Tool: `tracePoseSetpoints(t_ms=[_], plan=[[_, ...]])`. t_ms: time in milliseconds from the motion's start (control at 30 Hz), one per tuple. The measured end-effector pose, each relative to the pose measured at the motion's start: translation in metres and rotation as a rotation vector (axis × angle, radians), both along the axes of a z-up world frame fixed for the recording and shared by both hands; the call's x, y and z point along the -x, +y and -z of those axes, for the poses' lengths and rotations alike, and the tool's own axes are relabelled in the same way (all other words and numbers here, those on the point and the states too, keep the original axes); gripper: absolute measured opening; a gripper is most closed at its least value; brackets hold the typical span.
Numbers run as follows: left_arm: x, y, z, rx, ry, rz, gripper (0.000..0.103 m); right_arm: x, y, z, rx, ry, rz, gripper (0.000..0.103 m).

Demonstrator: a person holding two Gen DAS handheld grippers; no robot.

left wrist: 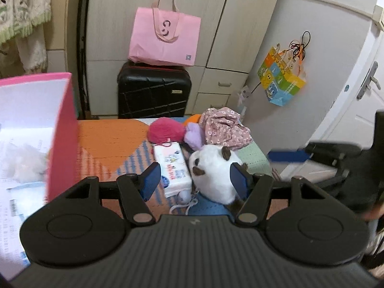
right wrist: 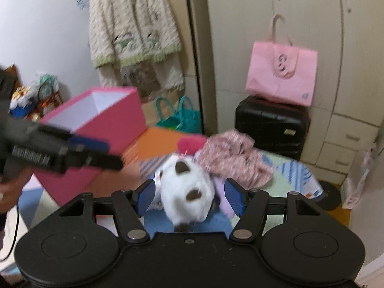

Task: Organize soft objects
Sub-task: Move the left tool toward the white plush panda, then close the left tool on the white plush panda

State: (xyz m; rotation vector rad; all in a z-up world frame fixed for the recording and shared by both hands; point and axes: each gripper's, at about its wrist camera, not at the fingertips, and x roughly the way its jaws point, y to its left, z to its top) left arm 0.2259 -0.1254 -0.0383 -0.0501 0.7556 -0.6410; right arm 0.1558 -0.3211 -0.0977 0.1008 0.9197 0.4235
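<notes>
A: Bedroom wardrobes and a black suitcase stand behind a patchwork bed cover strewn with soft things. What could go wrong?

B: The left claw and right claw are both near the white plush panda. If both close at once, I'd guess they tug it apart or knock pads. The tissue pack lies touching the panda, so the left claw may catch that instead.

A: Where's the panda?

B: On the bed, between the right claw's open jaws, pads not pressing it. The left claw, also open and empty, has it by its right finger. The pink box stands left, apart.
</notes>
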Motion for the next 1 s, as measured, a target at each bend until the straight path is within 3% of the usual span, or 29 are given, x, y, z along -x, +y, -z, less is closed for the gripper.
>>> tracePoseSetpoints(t_ms=[333,500,667,1000], plan=[[-0.038,-0.029,0.042,0.117,0.102,0.068,0.062,-0.005,0.024,0.053,0.054,0.040,-0.081,0.069],[-0.038,-0.041,0.051,0.088,0.161,0.111,0.062,-0.005,0.032,0.065,0.072,0.025,-0.077,0.069],[-0.027,-0.046,0.050,0.053,0.108,0.109,0.060,0.003,0.036,0.067,0.091,-0.005,-0.036,0.056],[0.009,-0.047,0.035,-0.009,0.035,0.120,0.060,0.028,0.038,0.053,0.057,-0.031,0.026,0.055]])
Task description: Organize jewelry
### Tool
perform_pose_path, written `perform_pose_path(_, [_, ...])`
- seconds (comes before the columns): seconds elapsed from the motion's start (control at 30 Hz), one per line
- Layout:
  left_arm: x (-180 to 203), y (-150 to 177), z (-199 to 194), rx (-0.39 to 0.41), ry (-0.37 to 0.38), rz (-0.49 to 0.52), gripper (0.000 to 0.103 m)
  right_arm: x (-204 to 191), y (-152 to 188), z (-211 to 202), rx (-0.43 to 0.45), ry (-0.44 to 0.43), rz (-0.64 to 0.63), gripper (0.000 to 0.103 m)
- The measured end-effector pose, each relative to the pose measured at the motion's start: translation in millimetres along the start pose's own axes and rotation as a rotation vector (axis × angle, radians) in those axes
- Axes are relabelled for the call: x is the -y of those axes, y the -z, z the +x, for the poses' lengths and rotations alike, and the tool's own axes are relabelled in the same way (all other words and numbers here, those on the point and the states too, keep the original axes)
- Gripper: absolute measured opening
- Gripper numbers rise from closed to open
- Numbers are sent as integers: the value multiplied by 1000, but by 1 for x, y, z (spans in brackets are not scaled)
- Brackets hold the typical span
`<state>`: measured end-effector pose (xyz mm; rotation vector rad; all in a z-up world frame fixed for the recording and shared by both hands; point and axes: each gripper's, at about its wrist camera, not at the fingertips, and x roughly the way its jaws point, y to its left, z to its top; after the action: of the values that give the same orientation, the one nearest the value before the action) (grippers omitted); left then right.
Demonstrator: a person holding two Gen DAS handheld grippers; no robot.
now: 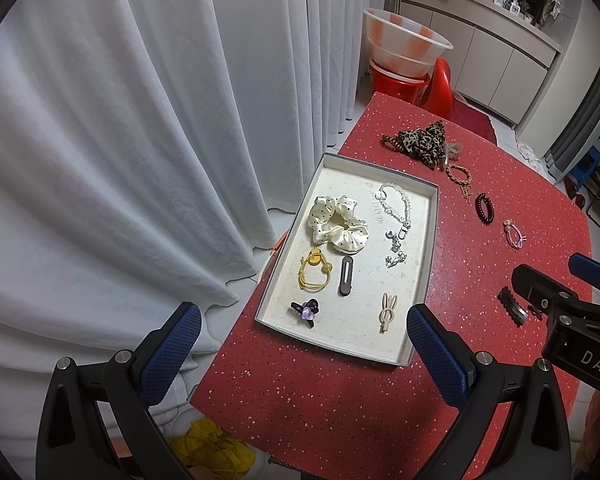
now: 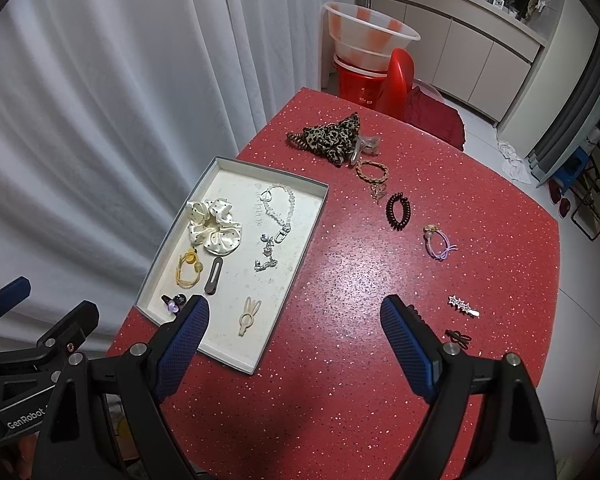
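White curtains hang behind a red speckled table [image 2: 340, 360], and further back I see a kitchen counter and stacked plastic basins [image 2: 368, 36]. On the left part of the table lies a shallow grey tray [image 2: 260, 344], and some pieces are already inside it: a cream dotted scrunchie [image 2: 214, 226], a clear bead chain [image 2: 278, 212], a yellow hair tie [image 2: 188, 268], a dark oval clip [image 2: 213, 276], a small purple claw clip [image 2: 174, 303] and a beige rabbit clip [image 2: 249, 315].

Outside the tray more things wait on the bare table: a leopard scrunchie [image 2: 332, 136] at the far end, then a braided bracelet [image 2: 374, 172], a dark spiral tie [image 2: 398, 206], a pink hair tie [image 2: 440, 242], a star clip [image 2: 464, 306] and a small black bow clip [image 2: 458, 338] near the right edge. So I judge the work is about half done.

Both tools hover above the near edge. The left hand-held gripper [image 1: 304, 344] has its jaws wide with nothing between them, and the right hand-held gripper [image 2: 294, 340] is wide and empty too. The black bow clip and star clip lie just beside its right finger, so they seem the easiest to take next.
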<state>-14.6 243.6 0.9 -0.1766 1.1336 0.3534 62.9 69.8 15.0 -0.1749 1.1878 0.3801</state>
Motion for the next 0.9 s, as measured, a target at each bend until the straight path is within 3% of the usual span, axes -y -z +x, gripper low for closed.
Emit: perform_pose_path(0.9, [0,-1,1,-2,0,0,103,-1,2,4,-4,-4,0,89])
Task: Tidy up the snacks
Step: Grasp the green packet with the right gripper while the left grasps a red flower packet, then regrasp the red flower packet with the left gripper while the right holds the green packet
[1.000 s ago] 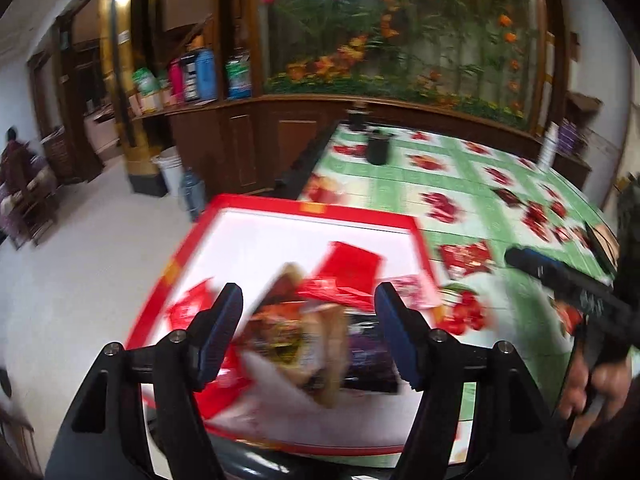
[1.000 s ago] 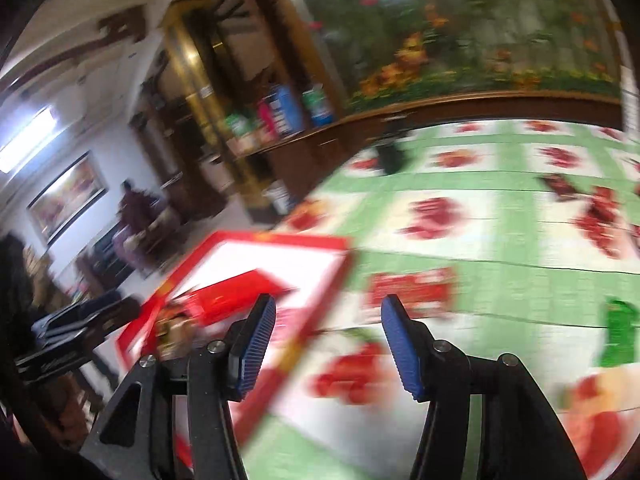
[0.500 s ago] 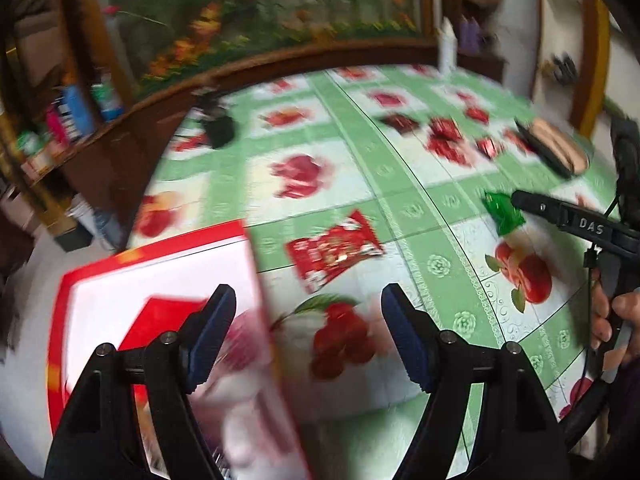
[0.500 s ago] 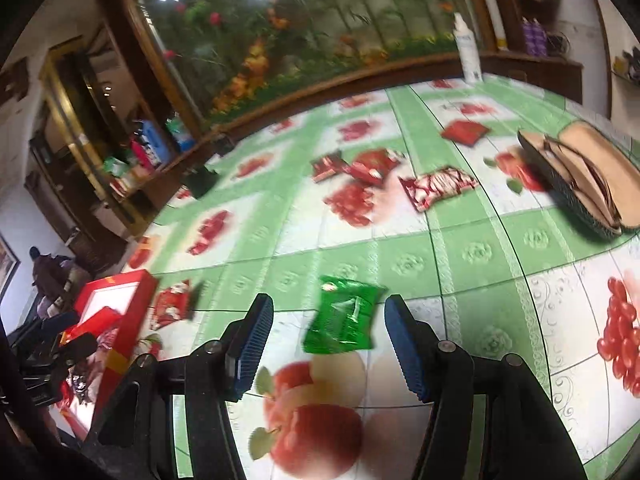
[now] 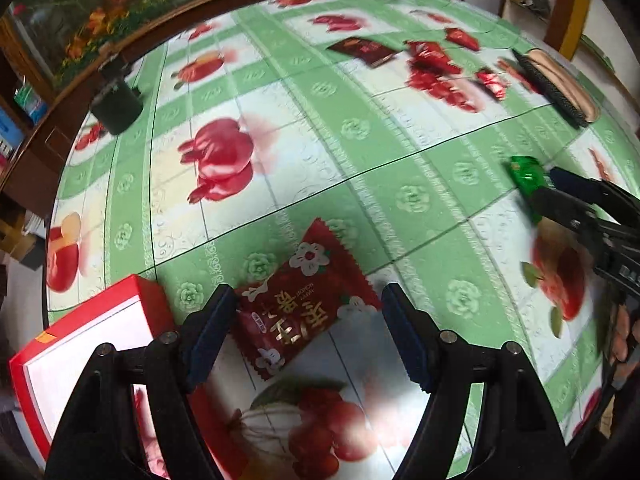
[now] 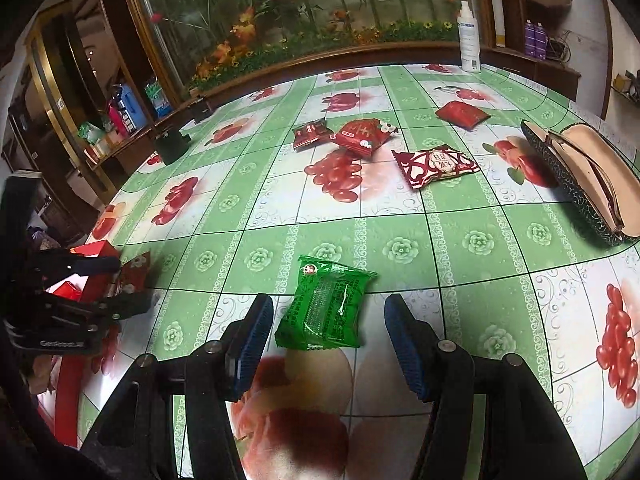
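My left gripper (image 5: pixel 308 336) is open, its fingers on either side of a red snack packet (image 5: pixel 306 300) with gold characters lying flat on the tablecloth. The red-rimmed box (image 5: pixel 80 344) sits just to its left. My right gripper (image 6: pixel 326 344) is open around a green snack packet (image 6: pixel 328 308) on the table; that packet also shows in the left wrist view (image 5: pixel 526 174). Several more red packets lie farther back: a dark one (image 6: pixel 312 132), a bright red one (image 6: pixel 362 134), a patterned one (image 6: pixel 434 166) and a small one (image 6: pixel 462 114).
An open glasses case (image 6: pixel 584 176) lies at the right. A dark cup (image 6: pixel 172 146) stands at the far left of the table, a white spray bottle (image 6: pixel 470 38) at the back edge. The box rim (image 6: pixel 66 384) shows at the left near the table edge.
My left gripper has swung right from over the box to the red packet on the table. My right gripper has moved right and closed in on the green packet. Both stayed open.
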`<state>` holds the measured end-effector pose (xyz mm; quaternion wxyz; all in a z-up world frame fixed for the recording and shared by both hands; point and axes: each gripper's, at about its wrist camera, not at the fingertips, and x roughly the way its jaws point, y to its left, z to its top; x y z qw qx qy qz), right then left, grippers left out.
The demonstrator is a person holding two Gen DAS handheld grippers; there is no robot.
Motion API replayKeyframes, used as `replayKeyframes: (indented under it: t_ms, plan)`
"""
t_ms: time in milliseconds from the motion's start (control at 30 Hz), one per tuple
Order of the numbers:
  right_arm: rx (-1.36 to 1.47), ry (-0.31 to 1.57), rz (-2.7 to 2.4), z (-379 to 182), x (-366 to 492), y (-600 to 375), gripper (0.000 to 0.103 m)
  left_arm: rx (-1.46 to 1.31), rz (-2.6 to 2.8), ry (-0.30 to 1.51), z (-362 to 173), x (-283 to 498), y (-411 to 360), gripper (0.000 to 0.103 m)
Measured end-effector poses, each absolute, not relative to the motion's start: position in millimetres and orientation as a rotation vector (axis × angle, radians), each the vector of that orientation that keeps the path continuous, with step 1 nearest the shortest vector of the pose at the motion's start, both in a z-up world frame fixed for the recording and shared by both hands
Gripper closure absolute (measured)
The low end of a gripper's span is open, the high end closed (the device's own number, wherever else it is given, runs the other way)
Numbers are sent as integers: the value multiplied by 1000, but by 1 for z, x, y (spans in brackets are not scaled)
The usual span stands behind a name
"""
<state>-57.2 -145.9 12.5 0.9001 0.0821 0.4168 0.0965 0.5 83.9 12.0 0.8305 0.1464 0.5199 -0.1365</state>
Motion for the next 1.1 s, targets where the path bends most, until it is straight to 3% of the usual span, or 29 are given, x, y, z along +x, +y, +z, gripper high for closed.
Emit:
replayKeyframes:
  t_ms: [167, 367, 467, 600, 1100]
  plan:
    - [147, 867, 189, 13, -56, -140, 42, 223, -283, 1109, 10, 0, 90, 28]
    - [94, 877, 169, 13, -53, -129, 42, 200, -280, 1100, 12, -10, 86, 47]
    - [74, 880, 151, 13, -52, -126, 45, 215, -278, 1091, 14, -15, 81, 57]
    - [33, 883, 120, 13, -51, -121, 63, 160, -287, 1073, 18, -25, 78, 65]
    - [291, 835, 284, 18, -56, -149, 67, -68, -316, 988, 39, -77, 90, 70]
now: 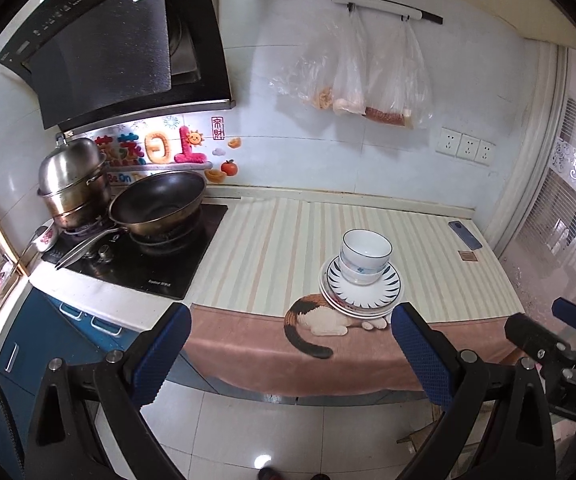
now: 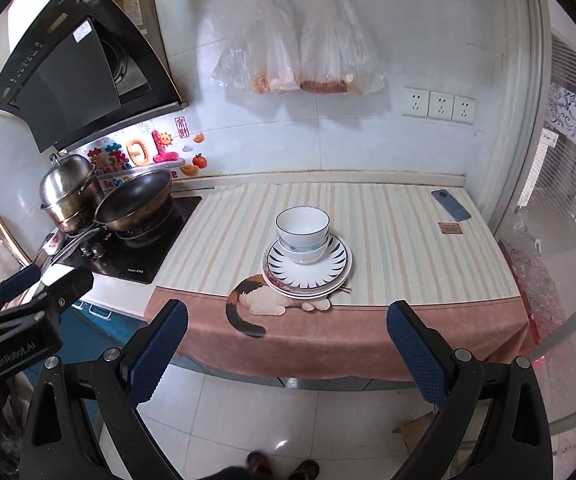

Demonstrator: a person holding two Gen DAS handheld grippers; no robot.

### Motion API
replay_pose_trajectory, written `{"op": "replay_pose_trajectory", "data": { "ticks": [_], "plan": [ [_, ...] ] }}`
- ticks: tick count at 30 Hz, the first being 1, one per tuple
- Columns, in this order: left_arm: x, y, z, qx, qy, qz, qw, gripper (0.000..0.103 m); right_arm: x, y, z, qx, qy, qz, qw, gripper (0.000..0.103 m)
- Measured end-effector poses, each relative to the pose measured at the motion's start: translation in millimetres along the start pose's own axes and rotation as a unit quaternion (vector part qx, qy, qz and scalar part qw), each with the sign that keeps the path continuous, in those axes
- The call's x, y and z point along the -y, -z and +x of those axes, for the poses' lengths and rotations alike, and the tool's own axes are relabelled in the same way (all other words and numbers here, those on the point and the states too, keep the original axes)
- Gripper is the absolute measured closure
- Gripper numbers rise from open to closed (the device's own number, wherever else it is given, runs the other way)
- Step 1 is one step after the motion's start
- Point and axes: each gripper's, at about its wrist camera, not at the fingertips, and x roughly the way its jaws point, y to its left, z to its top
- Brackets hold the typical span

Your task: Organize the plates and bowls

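Two white bowls (image 1: 365,255) (image 2: 302,232) are nested on a stack of plates (image 1: 384,300) (image 2: 328,276) with blue stripes round the rim. The stack sits on the striped cloth near the counter's front edge. My left gripper (image 1: 290,338) is open and held back from the counter, over the floor, with nothing between its blue pads. My right gripper (image 2: 286,332) is likewise open and empty, facing the stack from a distance. The right gripper's body (image 1: 560,356) shows at the right edge of the left wrist view. The left gripper's body (image 2: 20,320) shows at the left of the right wrist view.
A stove (image 1: 140,256) at the left carries a dark wok (image 1: 156,204) and a steel pot (image 1: 73,180), under a range hood (image 1: 116,52). A phone (image 1: 465,234) and a small brown card (image 1: 468,256) lie at the counter's back right. Plastic bags (image 1: 368,76) hang on the wall.
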Motion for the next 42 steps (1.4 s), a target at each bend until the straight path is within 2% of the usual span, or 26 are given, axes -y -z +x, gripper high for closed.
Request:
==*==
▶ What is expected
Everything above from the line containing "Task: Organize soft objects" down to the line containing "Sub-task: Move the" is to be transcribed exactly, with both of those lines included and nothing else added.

▶ Solution
Task: Organize soft objects
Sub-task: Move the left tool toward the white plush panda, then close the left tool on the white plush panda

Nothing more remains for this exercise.